_ABOUT THIS TASK_. The records that follow are to be repeated in full, with no pictures retained.

(Stored items)
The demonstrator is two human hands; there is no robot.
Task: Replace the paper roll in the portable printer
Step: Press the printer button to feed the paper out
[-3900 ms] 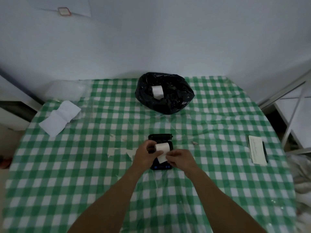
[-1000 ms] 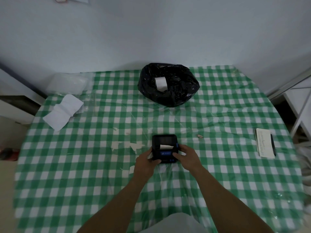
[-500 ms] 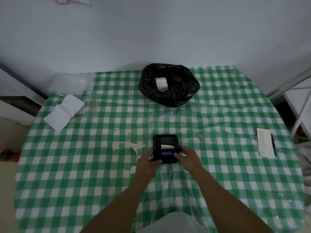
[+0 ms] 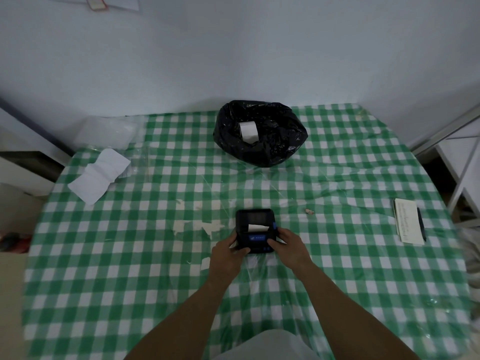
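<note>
- Pale blue walls are meeting in a corner behind a table that is wearing a green-and-white checked cloth under a clear plastic sheet [image 4: 337, 178]; I am looking down on it from the head camera.
- Standing at the far middle of the table is a crumpled black plastic rubbish bag [image 4: 272, 149], and a white paper roll [image 4: 248, 131] is lying in its open mouth, well apart from the hands.
- Lying at the far left is an unfolded sheet of white paper [image 4: 100, 175], with a clear plastic packet [image 4: 109, 131] just beyond it; a white notepad with a dark pen [image 4: 409, 220] is sitting near the right edge.
- Sitting flat on the cloth in the near middle is the small black portable printer with a blue front panel [image 4: 255, 229], its lid down and its long axis running away from me.
- A short tongue of white paper [image 4: 258, 227] is poking out across the printer's width, just beyond the blue panel.
- My left hand [image 4: 228, 253] is wrapping the printer's near left corner, fingers closed on the casing.
- My right hand [image 4: 291, 245] is gripping the near right side likewise, its fingers [image 4: 280, 233] reaching further up the edge, so I am judging it the nearer to that paper tongue.
- I am reading the swap as almost finished; whether the lid has latched fully I cannot tell.
</note>
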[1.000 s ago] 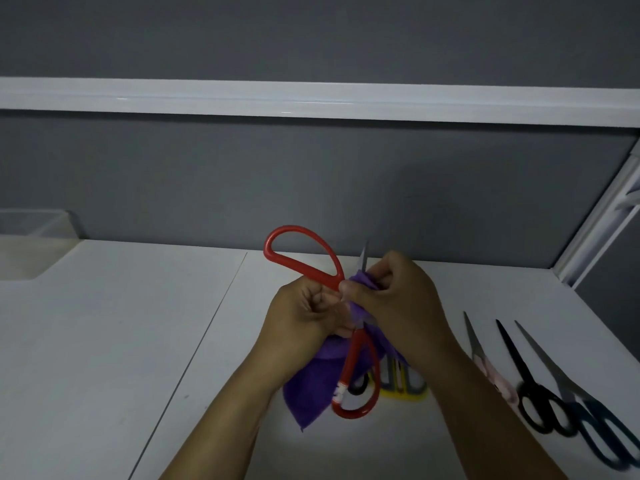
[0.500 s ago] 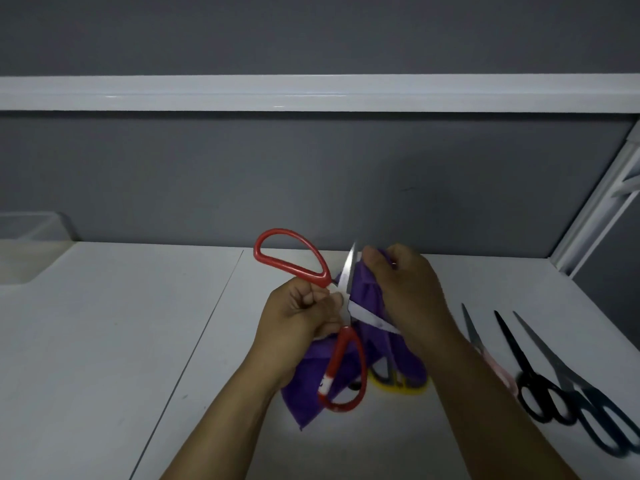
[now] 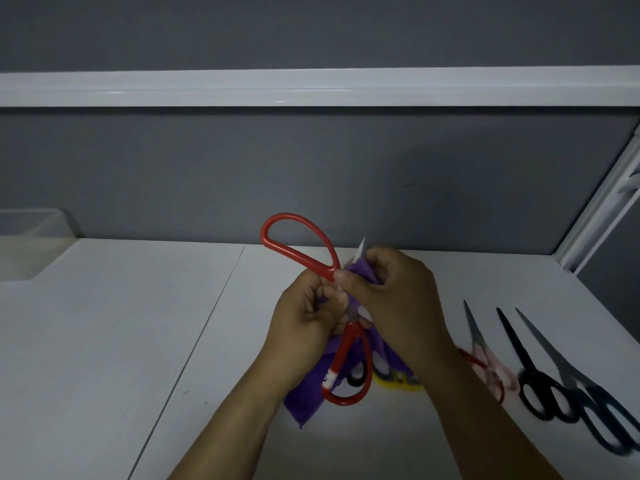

_SOLUTION TO THIS PROBLEM_.
The demonstrator is two human hands; there is no robot.
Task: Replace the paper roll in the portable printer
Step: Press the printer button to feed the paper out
[-3900 ms] 
[-1000 ms] 
[-500 ms] 
[+0 ms] 
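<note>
- Pale blue walls are meeting in a corner behind a table that is wearing a green-and-white checked cloth under a clear plastic sheet [image 4: 337, 178]; I am looking down on it from the head camera.
- Standing at the far middle of the table is a crumpled black plastic rubbish bag [image 4: 272, 149], and a white paper roll [image 4: 248, 131] is lying in its open mouth, well apart from the hands.
- Lying at the far left is an unfolded sheet of white paper [image 4: 100, 175], with a clear plastic packet [image 4: 109, 131] just beyond it; a white notepad with a dark pen [image 4: 409, 220] is sitting near the right edge.
- Sitting flat on the cloth in the near middle is the small black portable printer with a blue front panel [image 4: 255, 229], its lid down and its long axis running away from me.
- A short tongue of white paper [image 4: 258, 227] is poking out across the printer's width, just beyond the blue panel.
- My left hand [image 4: 228, 253] is wrapping the printer's near left corner, fingers closed on the casing.
- My right hand [image 4: 291, 245] is gripping the near right side likewise, its fingers [image 4: 280, 233] reaching further up the edge, so I am judging it the nearer to that paper tongue.
- I am reading the swap as almost finished; whether the lid has latched fully I cannot tell.
</note>
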[1.000 s ago] 
[0.500 s ago] 
[now] 

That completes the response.